Strategically Navigate Market Cycles
Traditional wisdom advises to “buy low and sell high” Currently, we find ourselves approaching the peak of an inflation-driven interest rate cycle. Developed nations like the US and UK, known for maintaining near-zero interest rates, have seen rates climb as high as 5%. Consequently, certain categories of global commercial real estate assets offer a rare opportunity to enter high quality assets at steep discounts.
Many investors typically value REITs as purely debt products and hence have reduced exposure to them as the interest rates have gone up. However, this is a misconception as the underlying asset class is real estate, which is a hybrid product with debt-like cash flows and equity-like potential for growth.

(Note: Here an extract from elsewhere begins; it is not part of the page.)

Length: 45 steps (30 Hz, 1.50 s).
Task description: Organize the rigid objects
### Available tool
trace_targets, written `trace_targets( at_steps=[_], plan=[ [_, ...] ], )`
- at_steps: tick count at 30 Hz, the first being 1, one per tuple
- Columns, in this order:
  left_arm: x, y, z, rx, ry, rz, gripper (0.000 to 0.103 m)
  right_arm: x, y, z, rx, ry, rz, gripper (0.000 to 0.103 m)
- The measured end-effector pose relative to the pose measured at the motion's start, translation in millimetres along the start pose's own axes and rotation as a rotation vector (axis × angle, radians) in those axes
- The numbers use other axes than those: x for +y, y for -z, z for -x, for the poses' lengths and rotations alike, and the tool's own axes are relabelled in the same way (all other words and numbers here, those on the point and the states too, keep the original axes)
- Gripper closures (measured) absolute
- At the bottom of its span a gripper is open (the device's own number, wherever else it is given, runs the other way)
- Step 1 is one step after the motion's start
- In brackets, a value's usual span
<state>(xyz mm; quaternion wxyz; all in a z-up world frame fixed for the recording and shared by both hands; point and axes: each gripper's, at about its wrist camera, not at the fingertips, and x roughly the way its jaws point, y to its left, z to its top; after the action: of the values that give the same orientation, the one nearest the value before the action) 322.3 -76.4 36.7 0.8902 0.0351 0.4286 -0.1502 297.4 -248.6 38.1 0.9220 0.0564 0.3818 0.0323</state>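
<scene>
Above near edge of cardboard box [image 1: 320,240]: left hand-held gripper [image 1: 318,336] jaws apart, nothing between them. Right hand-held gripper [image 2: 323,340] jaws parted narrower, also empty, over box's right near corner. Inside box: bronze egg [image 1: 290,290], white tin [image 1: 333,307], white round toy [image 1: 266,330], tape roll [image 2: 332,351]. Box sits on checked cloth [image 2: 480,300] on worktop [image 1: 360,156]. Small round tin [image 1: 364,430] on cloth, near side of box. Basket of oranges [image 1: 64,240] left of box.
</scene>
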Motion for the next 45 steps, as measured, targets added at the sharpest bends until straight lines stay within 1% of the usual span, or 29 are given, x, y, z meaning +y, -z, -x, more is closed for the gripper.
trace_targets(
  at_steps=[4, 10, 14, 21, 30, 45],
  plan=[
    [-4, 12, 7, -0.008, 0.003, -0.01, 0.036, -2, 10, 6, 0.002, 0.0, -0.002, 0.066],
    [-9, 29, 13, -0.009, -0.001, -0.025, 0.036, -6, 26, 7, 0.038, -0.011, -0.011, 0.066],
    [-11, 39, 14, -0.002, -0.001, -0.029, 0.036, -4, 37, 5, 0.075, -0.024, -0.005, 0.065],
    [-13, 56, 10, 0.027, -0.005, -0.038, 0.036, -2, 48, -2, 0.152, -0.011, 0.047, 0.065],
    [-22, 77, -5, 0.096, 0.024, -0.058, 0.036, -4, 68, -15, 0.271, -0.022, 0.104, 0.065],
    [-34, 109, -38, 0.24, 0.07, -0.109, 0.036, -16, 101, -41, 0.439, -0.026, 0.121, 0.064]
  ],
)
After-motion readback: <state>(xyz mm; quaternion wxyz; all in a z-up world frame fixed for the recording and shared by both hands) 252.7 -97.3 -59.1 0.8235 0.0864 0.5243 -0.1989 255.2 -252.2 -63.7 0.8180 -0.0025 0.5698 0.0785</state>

This has led to a situation where blue-chip REITs are now available at a 25-30% discount to their underlying asset value. As per CBRE’s report, historically, REITs have ended up significantly outperforming the market providing 24% per annum returns in the following 3 years post 20%+ discount to asset value (compared to just 10.5% for equities).

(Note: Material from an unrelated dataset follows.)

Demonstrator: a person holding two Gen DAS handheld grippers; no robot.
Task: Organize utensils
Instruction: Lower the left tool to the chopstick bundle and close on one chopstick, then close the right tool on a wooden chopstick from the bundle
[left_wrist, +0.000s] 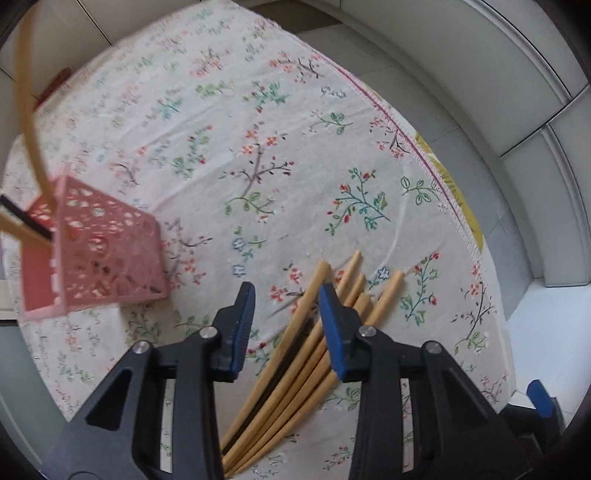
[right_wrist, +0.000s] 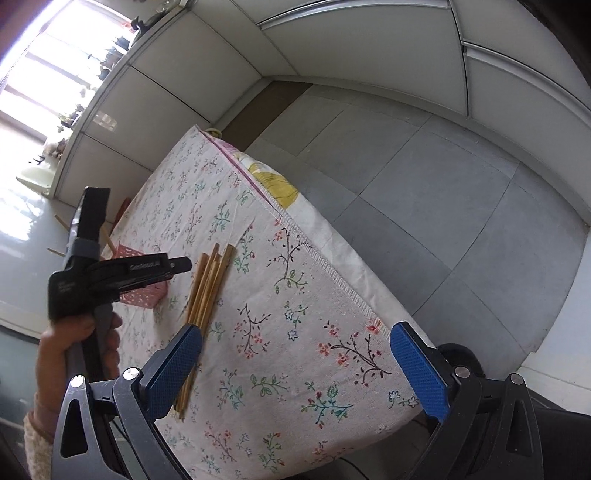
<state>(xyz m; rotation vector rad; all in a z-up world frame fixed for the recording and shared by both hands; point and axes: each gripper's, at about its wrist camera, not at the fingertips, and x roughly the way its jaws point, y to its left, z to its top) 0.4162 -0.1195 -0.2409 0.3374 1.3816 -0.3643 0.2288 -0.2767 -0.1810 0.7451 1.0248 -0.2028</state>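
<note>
Bamboo chopsticks (left_wrist: 317, 354) lie in a loose bundle on the floral cloth (left_wrist: 258, 147) that covers the bench, their tips fanned a little apart at the far end. A pink perforated basket (left_wrist: 103, 254) stands well apart from them on the same cloth and already holds a few sticks that lean out over its rim.

The left tongs (left_wrist: 286, 314) point down over the bundle with the jaws partly apart. Nothing is pinched between the blue pads (left_wrist: 242, 325); one pad hangs over the near sticks, the other over bare cloth beside them. Whether the tips touch the cloth cannot be told. In the right wrist view a hand (right_wrist: 79, 343) holds the left tool above the basket side of the bundle.

The right tongs (right_wrist: 295, 373) stand wide open near the bench edge with only cloth between the pads, and one pad sits just in front of the near ends of the sticks.

The sticks look light, stiff and smooth, so they are likely to roll or slip sideways when squeezed. A sensible hold seems to be across one stick near its middle or thicker end, with the pads square to its length. The outermost stick looks easiest, since its neighbours crowd close and two could be caught at once.
</note>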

For savvy investors, current valuations offer an opportune entry point. By tactically allocating capital and selecting favoured investment themes, investors can potentially yield higher returns as interest rates come down.

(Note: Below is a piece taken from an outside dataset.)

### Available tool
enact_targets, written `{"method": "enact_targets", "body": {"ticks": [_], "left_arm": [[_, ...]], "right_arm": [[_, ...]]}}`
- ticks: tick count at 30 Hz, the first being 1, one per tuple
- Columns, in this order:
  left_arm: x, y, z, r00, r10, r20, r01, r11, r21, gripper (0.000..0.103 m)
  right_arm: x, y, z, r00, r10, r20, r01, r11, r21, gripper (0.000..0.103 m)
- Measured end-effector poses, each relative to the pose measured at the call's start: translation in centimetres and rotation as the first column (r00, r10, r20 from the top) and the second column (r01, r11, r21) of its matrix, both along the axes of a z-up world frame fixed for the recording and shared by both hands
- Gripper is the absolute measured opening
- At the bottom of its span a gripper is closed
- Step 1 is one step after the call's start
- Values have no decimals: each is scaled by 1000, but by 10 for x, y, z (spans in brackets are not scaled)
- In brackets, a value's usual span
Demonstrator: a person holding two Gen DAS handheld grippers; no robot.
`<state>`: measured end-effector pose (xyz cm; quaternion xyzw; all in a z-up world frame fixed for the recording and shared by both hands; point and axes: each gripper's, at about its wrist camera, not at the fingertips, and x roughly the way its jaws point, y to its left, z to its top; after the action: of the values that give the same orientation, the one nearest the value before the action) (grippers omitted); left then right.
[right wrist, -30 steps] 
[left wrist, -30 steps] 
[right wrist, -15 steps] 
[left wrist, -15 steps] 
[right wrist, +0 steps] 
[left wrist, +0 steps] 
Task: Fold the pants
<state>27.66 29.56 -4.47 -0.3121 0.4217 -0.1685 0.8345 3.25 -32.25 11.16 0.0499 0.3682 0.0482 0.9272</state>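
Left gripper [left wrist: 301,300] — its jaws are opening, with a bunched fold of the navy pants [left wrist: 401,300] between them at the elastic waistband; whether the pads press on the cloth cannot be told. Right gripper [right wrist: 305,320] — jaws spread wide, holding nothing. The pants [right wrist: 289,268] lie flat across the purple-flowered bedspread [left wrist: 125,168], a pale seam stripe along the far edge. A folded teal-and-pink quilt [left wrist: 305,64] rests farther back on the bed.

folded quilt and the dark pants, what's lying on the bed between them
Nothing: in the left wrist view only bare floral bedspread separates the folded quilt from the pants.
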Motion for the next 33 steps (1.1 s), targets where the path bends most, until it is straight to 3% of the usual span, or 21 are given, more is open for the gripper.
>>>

Identify Lucrative Investment Themes
Traditionally, Indian investors favoured residential real estate investments abroad due to manageable ticket sizes. However, managing foreign properties remotely poses some challenges. To gain international real estate exposure, Indian investors can opt for investment in select Global REITs or securities backed by institutional-grade properties.
Professional investment advice is crucial in identifying suitable themes for capital allocation. For instance, while the office sector in western countries like the UK and US has underperformed, it has thrived in regions like the Middle East and India. Even within the UK, different segments like warehousing outperform the office market due to varying economic cycles.
Leverage Currency Dynamics
Investing in stable currencies of developed economies offers a hedge against depreciation, contributing to overall returns. For instance, an 8% return in rupee terms in India equates to a similar yield achieved by a UK investor earning 5% in pounds. For many NRI investors, this is a big challenge as their Indian investments tend to underperform despite the comparatively higher returns.
Conversely, investing in weaker economies demands higher yield expectations to counter currency depreciation.
Understand Regulatory Frameworks
Before venturing into international investments, investors must grasp RBI guidelines on fund remittance from India. The Liberalised Remittance Scheme (LRS) permits annual remittances of up to $250,000 per individual for investments and foreign expenses.
Additionally, considerations such as the Tax Collected at Source (TCS) on foreign expenses/investments exceeding Rs. 7 lakh annually must be factored in, as the TCS rate has increased significantly from 5% to 20% since October 1, 2023. Indian residents are subject to taxation on global proceeds, including rent and capital gains.
Navigate Local Statutes
Investing in foreign real estate requires navigating diverse regulations, permits, and payment processes. Each market has its own practices, necessitating a local team of consultants for seamless acquisitions and litigation-free investments, especially when direct investments are concerned.
However, sourcing reputable brokers, lawyers, and tax consultants in foreign jurisdictions poses challenges. There are platforms that facilitate Indian investors’ access to foreign commercial real estate through fractional ownership opportunities, offering curated institutional-grade assets.
In conclusion, global commercial real estate provides a wealth of new investment opportunities for Indian investors. The expanding access to new international markets allows Indian investors to benefit from currency appreciation, superior asset quality, and a much better entry point in the real estate investment cycle. With careful planning and professional guidance, Indian retail and HNI investors can successfully tap into the potential of global commercial real estate, enhancing their portfolios and securing long-term financial growth.